─── Stored data

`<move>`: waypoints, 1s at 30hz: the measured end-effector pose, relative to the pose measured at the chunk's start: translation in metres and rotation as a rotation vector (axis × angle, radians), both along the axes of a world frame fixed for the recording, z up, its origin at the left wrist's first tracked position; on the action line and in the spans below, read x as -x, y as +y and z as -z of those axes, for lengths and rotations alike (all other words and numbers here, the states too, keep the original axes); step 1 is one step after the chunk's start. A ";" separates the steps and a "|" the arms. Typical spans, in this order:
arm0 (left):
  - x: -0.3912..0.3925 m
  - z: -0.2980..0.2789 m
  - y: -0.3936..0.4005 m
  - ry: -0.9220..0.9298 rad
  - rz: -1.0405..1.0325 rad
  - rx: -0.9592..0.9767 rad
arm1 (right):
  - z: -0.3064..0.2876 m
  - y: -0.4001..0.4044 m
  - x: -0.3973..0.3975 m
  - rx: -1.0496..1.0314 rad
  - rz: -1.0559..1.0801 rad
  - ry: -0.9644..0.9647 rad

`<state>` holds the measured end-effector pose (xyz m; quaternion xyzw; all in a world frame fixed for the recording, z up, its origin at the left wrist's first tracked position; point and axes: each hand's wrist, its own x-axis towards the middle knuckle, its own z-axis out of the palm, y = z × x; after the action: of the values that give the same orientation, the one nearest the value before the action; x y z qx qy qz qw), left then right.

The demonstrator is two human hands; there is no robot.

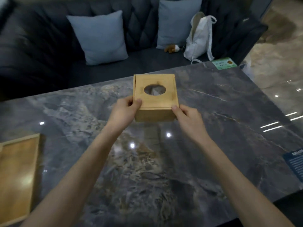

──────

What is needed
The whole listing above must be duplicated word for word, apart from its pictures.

Result of this task
`<move>`: waypoints, 1s at 30hz: the measured end-effector pose, relative to the pose measured at the chunk's start: translation in metres and rotation as a rotation vector (axis × angle, radians), both along the axes of a world frame fixed for the recording, z up, its origin at the left wrist's first tracked position; on the action line and in the spans below, read x as -x, y as +y and z as -z of those axes, for lengths and rotations alike (all other words and numbers here, the states too, keep the original axes); step 1 is one step after the chunk's start. A ";" separates the steps and a "|" the arms. Typical spans, in this order:
arm0 (left):
  - x: -0.3912..0.3925 m
  - z: -0.2980..0.2789 m
  - y: -0.3936..0.4005 m
  - ry: -0.9220..0.9298 rad
  - rz: -1.0405..1.0325 rad
  - rx: -0.9592..0.9767 rad
arm1 (right):
  - z: -0.3064..0.2876 m
  - y: -0.4001..0.4044 m
  - x: -0.3973..0.3975 m
  - rx: -1.0496..1.0314 rad
  - rz: -1.0559..1.0801 rad
  - ry: -0.9644..0.9647 rad

`<state>` holds the measured end-effector pose (xyz m; quaternion xyzw; all in a world frame fixed for the recording, z up, its origin at the left wrist's first tracked position; point and axes: each hand's wrist, its own x-axis towards the middle knuckle, its own z-axis out of the palm, y = z × x; after the action: of the values that give the same orientation, the one nearest the value before the action; x y z qx qy qz qw), left then right.

The demonstrator is two human hands; there is no robot.

No more output is needed for this exercise.